Among 739 dialysis patients with ESRD, a total of 67 patients were classified as skippers, because they missed more than 3 percent of scheduled dialysis treatments. Patients who were black were more than twice as likely to skip treatments, current smokers were nearly twice as likely to do so, and users of illicit drugs (marijuana, cocaine, and heroin) were nearly 4 times as likely to skip treatments. Skipping was associated with a 69 percent greater risk of death. Also, a phosphate level greater than 5.5 mg/dL and potassium level greater than 5.0 mEq/L (markers of poor dietary adherence) were associated with a 59 percent and 50 percent greater risk of death, respectively.

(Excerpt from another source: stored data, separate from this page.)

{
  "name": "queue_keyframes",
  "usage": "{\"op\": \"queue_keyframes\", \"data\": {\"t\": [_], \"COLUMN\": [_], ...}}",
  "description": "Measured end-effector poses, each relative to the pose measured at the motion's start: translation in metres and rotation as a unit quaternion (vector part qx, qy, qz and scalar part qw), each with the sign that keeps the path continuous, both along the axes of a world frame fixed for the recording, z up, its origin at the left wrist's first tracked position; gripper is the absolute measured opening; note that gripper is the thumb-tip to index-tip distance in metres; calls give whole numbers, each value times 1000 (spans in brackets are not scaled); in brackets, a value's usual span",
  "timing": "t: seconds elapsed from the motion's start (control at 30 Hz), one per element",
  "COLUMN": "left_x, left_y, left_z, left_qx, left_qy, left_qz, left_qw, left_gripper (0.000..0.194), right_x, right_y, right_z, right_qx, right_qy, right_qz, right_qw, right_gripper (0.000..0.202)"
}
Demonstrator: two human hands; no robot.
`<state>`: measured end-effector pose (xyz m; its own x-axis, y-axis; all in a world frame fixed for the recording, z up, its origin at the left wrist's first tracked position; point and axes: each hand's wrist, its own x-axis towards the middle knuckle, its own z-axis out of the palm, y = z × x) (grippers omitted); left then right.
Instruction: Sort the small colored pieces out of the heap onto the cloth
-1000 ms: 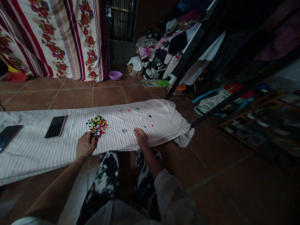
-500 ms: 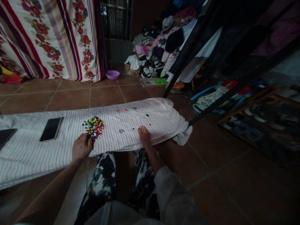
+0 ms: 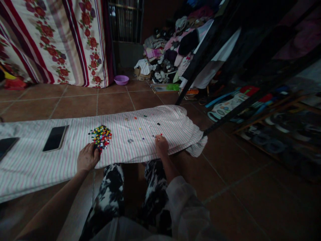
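Observation:
A heap of small colourful pieces (image 3: pixel 101 135) lies on a striped cloth (image 3: pixel 67 167). My left hand (image 3: pixel 87 157) rests at the heap's near edge, fingers bent over its nearest pieces; whether it grips any is hidden. To the right, my right hand (image 3: pixel 161 144) is low over the cloth with its fingertips pinched together; anything between them is too small to name. Near its fingertips lie a red piece (image 3: pixel 161 134) and a dark piece (image 3: pixel 153 136). Other small pieces are spread apart behind and left of it, among them a blue one (image 3: pixel 143 138) and a grey cluster (image 3: pixel 130 141).
A phone (image 3: pixel 55 138) lies left of the heap, and a second dark device (image 3: pixel 7 146) at the far left. Beyond the cloth are a purple basin (image 3: pixel 121 80), piled clothes (image 3: pixel 173 50) and a floral curtain (image 3: pixel 50 40). A dark slanted pole (image 3: pixel 225 115) stands at the right.
My right hand has moved a little to the right, still pinched, and a dark piece now shows just left of its fingertips. My left hand has stayed at the heap.

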<state>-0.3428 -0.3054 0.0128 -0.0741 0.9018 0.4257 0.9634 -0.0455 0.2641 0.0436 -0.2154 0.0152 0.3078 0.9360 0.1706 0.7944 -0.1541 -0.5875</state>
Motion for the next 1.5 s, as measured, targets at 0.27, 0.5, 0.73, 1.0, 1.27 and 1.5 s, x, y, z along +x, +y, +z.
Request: {"op": "queue_keyframes", "data": {"t": [0.27,0.5,0.73,1.0,1.27,1.5], "left_x": [-2,1,-1,-1,-2,-3], "left_y": [1,0,1,1,2,2], "left_z": [-3,2,-2,-6,-5,-3], "left_qx": [7,0,8,-14,-13,-12], "left_qy": [6,-16,-14,-8,-37,-72], "left_qz": [-5,-16,-17,10,18,27], "left_qw": [1000,1000,1000,1000,999,997], "left_gripper": [34,31,33,40,39,37], "right_x": [0,2,2,-2,-70,-153], "right_y": [7,10,7,0,-15,-36], "right_z": [-3,-9,-10,-7,10,14], "right_qx": [-14,19,29,69,89,21], "right_qy": [-33,-32,-9,6,76,88], "right_qz": [19,47,36,22,194,391], "right_qw": [999,998,999,997,974,916], "right_gripper": [31,32,37,41,32,21]}}
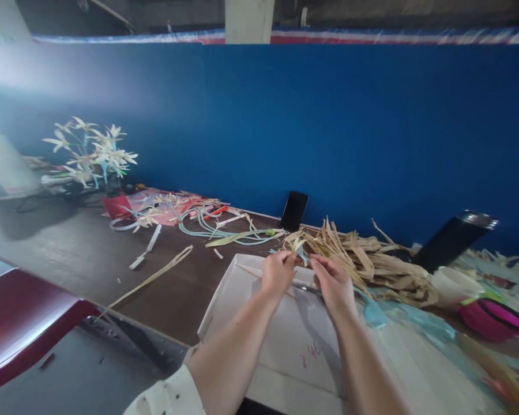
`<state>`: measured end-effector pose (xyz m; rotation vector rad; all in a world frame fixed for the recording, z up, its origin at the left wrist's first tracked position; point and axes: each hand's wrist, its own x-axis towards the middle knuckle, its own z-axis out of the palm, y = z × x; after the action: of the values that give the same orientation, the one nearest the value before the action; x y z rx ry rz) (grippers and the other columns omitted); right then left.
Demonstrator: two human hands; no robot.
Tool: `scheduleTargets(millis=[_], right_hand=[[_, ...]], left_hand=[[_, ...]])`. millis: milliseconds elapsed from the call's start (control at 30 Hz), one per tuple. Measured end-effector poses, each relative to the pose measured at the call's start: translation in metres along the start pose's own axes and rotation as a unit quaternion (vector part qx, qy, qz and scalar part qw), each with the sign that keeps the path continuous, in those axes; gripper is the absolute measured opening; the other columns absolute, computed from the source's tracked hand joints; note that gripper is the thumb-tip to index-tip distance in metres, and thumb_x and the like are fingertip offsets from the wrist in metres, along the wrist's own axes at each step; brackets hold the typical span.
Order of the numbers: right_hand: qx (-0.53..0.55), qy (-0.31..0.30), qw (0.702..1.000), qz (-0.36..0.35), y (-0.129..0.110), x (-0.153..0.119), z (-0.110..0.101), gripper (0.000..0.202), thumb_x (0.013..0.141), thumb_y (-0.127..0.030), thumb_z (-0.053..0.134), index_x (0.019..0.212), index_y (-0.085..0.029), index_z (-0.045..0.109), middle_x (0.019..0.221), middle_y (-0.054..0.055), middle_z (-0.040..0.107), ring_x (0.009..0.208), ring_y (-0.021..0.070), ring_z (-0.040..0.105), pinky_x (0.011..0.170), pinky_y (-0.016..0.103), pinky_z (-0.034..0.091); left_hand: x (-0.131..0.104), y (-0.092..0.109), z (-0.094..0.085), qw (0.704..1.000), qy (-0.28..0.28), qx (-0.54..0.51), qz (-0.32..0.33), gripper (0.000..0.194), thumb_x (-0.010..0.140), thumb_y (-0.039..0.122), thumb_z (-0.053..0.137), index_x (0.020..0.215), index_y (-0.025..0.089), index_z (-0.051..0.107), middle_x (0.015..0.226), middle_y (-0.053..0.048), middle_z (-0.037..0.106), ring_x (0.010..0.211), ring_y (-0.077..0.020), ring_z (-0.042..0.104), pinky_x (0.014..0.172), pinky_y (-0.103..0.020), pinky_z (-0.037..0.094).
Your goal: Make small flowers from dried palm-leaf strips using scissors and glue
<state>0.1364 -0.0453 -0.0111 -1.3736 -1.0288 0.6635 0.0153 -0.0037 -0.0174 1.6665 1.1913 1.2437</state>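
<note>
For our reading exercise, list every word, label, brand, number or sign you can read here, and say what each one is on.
"46": handwritten in reddish ink on the white cardboard under the forearms.
Just before it, one more mark in similar ink: perhaps a 2, too blurred to be sure.
No readable words or brands show on the phone, bottle or elsewhere.

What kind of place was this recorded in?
Probably a craft workspace: finished-looking pale flowers stand on the dark table, a heap of dried husk-like strips lies nearby, and a blue partition runs behind.
</note>
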Motion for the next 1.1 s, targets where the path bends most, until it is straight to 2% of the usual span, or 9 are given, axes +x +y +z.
scheduleTargets(millis=[100, 233, 433, 733, 1100], right_hand=[[0.005, 0.031, 1.000, -0.004, 0.005, 0.003, -0.004, 0.043, 0.065, -0.051, 0.064, 0.085, -0.014, 0.066, 0.051, -0.002, 0.050, 0.044, 0.0103, 0.040, 0.041, 0.022, 0.029], [-0.002, 0.005, 1.000, 0.000, 0.005, 0.003, -0.004, 0.042, 0.064, -0.051, 0.065, 0.083, -0.014, 0.067, 0.047, -0.003, 0.047, 0.042, 0.0094, 0.037, 0.040, 0.022, 0.026], [0.024, -0.014, 1.000, -0.015, 0.001, 0.002, -0.001, 0.048, 0.065, -0.050, 0.065, 0.095, -0.013, 0.067, 0.057, 0.000, 0.055, 0.045, 0.0093, 0.039, 0.040, 0.022, 0.028], [0.005, -0.006, 1.000, -0.023, 0.002, 0.003, 0.001, 0.044, 0.064, -0.051, 0.067, 0.087, -0.014, 0.067, 0.062, 0.002, 0.059, 0.047, 0.0099, 0.043, 0.041, 0.022, 0.030], [-0.071, 0.011, 0.997, -0.026, -0.003, 0.000, 0.000, 0.040, 0.066, -0.048, 0.064, 0.088, -0.014, 0.068, 0.058, 0.001, 0.060, 0.048, 0.0125, 0.047, 0.044, 0.024, 0.032]], left_hand=[[0.006, -0.005, 0.003, 0.997, 0.003, -0.072, -0.035, 0.032, 0.081, 0.038, 0.046, 0.074, 0.015, 0.068, 0.067, -0.002, 0.064, 0.063, -0.0124, 0.054, 0.058, -0.022, 0.038], [0.007, -0.007, 0.005, 0.994, -0.019, -0.103, -0.010, 0.033, 0.079, 0.042, 0.048, 0.074, 0.015, 0.067, 0.069, -0.002, 0.065, 0.065, -0.0125, 0.055, 0.060, -0.022, 0.040], [0.000, 0.001, 0.003, 0.998, -0.043, -0.048, 0.019, 0.029, 0.080, 0.032, 0.045, 0.067, 0.015, 0.065, 0.061, 0.001, 0.060, 0.060, -0.0104, 0.050, 0.057, -0.020, 0.037], [-0.004, 0.002, 0.006, 0.996, -0.067, -0.030, 0.040, 0.027, 0.079, 0.033, 0.046, 0.068, 0.015, 0.064, 0.060, 0.002, 0.057, 0.059, -0.0097, 0.049, 0.057, -0.019, 0.035], [-0.005, -0.001, 0.006, 0.995, -0.059, -0.003, 0.076, 0.024, 0.080, 0.028, 0.045, 0.065, 0.016, 0.061, 0.061, 0.002, 0.056, 0.061, -0.0097, 0.049, 0.060, -0.019, 0.036]])
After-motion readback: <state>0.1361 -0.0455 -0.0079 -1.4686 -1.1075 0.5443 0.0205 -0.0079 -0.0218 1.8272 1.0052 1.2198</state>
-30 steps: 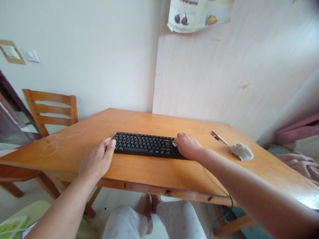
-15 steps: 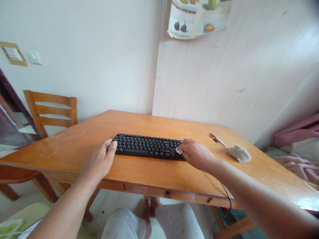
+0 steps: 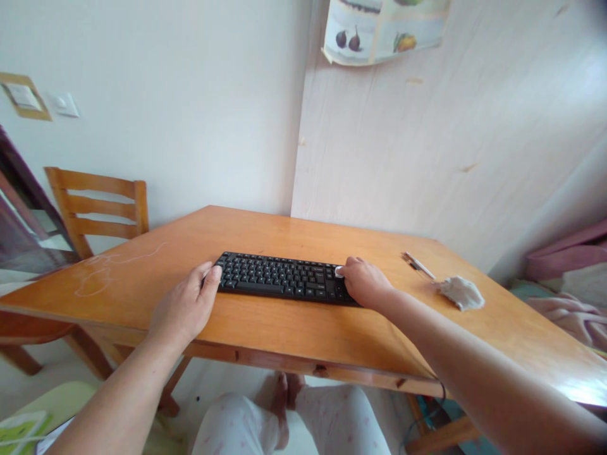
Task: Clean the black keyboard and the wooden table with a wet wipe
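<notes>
A black keyboard [image 3: 275,278] lies flat on the wooden table in front of me. My left hand [image 3: 187,300] grips its left end, the thumb on top and the fingers around the outer edge, partly hidden. Over the keyboard's right part, my right hand [image 3: 365,282] pinches a small white pad [image 3: 339,272] against the keys near the back edge. Most of the pad is covered by my fingers, and the hand hides the keyboard's right end.
To the right on the table [image 3: 294,328] lie a crumpled greyish-white cloth [image 3: 461,293] and a white pen-like stick [image 3: 420,265] beside a darker one. A wooden chair [image 3: 102,205] stands at the far left. A dark cable [image 3: 443,392] hangs at the table's front edge.
My right hand has slid the white pad away from me, toward the keyboard's back edge. My left hand keeps its hold on the left end. The camera view has shifted slightly.
</notes>
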`<state>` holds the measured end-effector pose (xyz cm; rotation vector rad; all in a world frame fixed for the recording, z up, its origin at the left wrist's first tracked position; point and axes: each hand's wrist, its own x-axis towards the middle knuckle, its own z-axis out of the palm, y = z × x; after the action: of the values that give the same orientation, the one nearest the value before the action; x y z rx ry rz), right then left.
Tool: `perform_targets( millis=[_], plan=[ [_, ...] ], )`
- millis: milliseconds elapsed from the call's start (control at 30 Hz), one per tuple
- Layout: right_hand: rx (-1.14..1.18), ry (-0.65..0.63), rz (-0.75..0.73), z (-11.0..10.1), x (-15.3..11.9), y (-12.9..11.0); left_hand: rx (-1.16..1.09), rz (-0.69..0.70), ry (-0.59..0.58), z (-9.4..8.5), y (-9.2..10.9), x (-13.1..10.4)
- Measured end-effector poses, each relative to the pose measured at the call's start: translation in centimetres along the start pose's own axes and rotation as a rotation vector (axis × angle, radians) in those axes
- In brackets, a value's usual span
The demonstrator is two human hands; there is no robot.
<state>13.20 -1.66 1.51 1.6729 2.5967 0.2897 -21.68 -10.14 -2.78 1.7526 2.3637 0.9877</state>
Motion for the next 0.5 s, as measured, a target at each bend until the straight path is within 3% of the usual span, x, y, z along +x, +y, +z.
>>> perform_targets(
  millis=[300, 400, 500],
  plan=[
    [-0.003, 0.083, -0.101, -0.1, -6.2, -0.9, 0.054, 0.001, -0.026, -0.3, 0.3, -0.2],
    [0.065, 0.083, -0.129, -0.4, -6.5, -0.1, 0.050, 0.025, -0.021, -0.2, 0.2, -0.1],
    [0.167, 0.152, -0.085, -0.6, -5.0, 1.3, 0.047, 0.034, -0.014, -0.2, 0.1, -0.1]
  ],
)
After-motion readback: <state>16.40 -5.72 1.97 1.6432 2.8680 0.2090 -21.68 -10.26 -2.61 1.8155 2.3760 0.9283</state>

The majority of study participants missed none of their treatments, whereas 9.1 percent missed more than 3 percent of them. During an average followup of 938 days, 316 of 739 hemodialysis patients died.

More details are in "Skipped treatments, markers of nutritional nonadherence, and survival among incident hemodialysis patients," by Mark L. Unruh, M.D., Idris V. Evans, M.S., Nancy E. Fink, M.P.H., and others, in the December 2005 American Journal of Kidney Diseases 46(6), pp. 1107-1116.